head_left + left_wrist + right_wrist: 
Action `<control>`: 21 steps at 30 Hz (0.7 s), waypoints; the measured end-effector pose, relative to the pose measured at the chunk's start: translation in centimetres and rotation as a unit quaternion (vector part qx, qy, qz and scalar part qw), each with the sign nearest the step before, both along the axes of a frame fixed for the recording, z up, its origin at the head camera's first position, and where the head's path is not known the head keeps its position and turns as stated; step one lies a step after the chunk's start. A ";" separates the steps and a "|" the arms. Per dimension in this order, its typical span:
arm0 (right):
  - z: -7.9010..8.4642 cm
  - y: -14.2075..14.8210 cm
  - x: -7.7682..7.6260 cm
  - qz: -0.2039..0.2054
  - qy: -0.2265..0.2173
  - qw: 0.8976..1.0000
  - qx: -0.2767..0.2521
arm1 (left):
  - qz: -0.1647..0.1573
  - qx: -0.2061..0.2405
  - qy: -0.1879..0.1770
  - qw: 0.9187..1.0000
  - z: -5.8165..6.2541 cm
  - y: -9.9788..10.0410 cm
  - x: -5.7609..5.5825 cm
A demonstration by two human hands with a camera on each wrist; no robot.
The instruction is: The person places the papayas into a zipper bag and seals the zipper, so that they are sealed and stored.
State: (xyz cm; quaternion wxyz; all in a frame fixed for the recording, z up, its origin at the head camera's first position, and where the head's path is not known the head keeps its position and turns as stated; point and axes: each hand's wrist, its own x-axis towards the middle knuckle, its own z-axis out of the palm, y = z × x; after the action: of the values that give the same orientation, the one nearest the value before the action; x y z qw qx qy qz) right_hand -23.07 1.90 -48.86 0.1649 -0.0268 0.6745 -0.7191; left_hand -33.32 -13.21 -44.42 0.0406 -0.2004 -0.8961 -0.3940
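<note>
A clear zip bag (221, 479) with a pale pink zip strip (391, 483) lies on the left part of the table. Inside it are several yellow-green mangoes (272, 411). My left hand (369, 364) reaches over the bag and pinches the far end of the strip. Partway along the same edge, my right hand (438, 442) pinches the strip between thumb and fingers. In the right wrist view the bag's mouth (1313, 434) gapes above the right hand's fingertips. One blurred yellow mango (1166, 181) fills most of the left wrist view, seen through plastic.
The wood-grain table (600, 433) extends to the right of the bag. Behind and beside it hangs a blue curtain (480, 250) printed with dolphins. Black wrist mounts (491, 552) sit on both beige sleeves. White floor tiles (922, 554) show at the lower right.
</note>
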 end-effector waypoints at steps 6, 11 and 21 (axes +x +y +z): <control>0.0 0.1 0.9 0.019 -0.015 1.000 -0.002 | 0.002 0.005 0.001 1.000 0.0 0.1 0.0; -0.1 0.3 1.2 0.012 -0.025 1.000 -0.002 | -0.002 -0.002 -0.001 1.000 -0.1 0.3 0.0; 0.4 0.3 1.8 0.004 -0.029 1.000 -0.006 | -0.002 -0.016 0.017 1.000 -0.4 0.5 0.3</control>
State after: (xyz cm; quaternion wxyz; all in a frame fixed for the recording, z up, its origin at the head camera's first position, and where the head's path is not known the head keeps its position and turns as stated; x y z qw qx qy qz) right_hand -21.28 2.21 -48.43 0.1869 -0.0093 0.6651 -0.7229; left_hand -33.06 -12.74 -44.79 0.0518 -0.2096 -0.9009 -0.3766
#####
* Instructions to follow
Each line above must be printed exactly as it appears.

* Written response
head_left + left_wrist + right_wrist: 
Action `<control>`: 21 steps at 30 Hz (0.7 s), waypoints; the measured end-effector pose, relative to the pose measured at the chunk's start: translation in centimetres and rotation as a unit quaternion (vector part qx, qy, qz and scalar part qw), each with the sign nearest the step before, both along the axes of a frame fixed for the recording, z up, its origin at the head camera's first position, and where the head's path is not known the head keeps its position and turns as stated; step one lies a step after the chunk's start. A ";" separates the steps and a "|" the arms. Per dimension in this order, its typical span:
arm0 (right):
  - z: -7.9010..8.4642 cm
  - y: -14.2075..14.8210 cm
  - x: -7.7682..7.6260 cm
  - qz: -0.2039..0.2054
  - qy: -0.2265..0.2173
  - qw: 0.8976..1.0000
  - qx: -0.2767..0.2521
arm1 (left):
  - qz: -0.1647..0.1573
  - qx: -0.2061..0.2405
  - qy: -0.1879..0.1770
  - qw: 0.9187..1.0000
  - z: -5.8165..6.2541 cm
  - y: -9.9788..10.0410 cm
  - x: -5.7609..5.5825 cm
A demonstration by two human hands with a camera on each wrist; no robot.
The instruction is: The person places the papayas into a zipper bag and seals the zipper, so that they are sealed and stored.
State: (xyz cm; quaternion wxyz; all in a frame fixed for the recording, z up, its origin at the head camera's first position, and where the head's path is not known the head keeps its position and turns as stated; point and axes: each hand's wrist, its own x-axis towards the middle knuckle, its own z-axis out of the palm, y = z × x; after the action: of the values that give the same orientation, the one nearest the value before the action; x y z qw qx qy qz) right_hand -23.07 1.90 -48.86 0.1649 -0.0268 0.6745 -0.7191; left_hand -33.32 -13.21 -44.42 0.0406 -0.2004 -0.8961 -0.3940
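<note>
A clear zip bag (221, 479) with a pale pink zip strip (391, 483) lies on the left part of the table. Inside it are several yellow-green mangoes (272, 411). My left hand (369, 364) reaches over the bag and pinches the far end of the strip. Partway along the same edge, my right hand (438, 442) pinches the strip between thumb and fingers. In the right wrist view the bag's mouth (1313, 434) gapes above the right hand's fingertips. One blurred yellow mango (1166, 181) fills most of the left wrist view, seen through plastic.
The wood-grain table (600, 433) extends to the right of the bag. Behind and beside it hangs a blue curtain (480, 250) printed with dolphins. Black wrist mounts (491, 552) sit on both beige sleeves. White floor tiles (922, 554) show at the lower right.
</note>
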 end-effector waypoints at steps 6, 11 and 21 (axes +x +y +z): <control>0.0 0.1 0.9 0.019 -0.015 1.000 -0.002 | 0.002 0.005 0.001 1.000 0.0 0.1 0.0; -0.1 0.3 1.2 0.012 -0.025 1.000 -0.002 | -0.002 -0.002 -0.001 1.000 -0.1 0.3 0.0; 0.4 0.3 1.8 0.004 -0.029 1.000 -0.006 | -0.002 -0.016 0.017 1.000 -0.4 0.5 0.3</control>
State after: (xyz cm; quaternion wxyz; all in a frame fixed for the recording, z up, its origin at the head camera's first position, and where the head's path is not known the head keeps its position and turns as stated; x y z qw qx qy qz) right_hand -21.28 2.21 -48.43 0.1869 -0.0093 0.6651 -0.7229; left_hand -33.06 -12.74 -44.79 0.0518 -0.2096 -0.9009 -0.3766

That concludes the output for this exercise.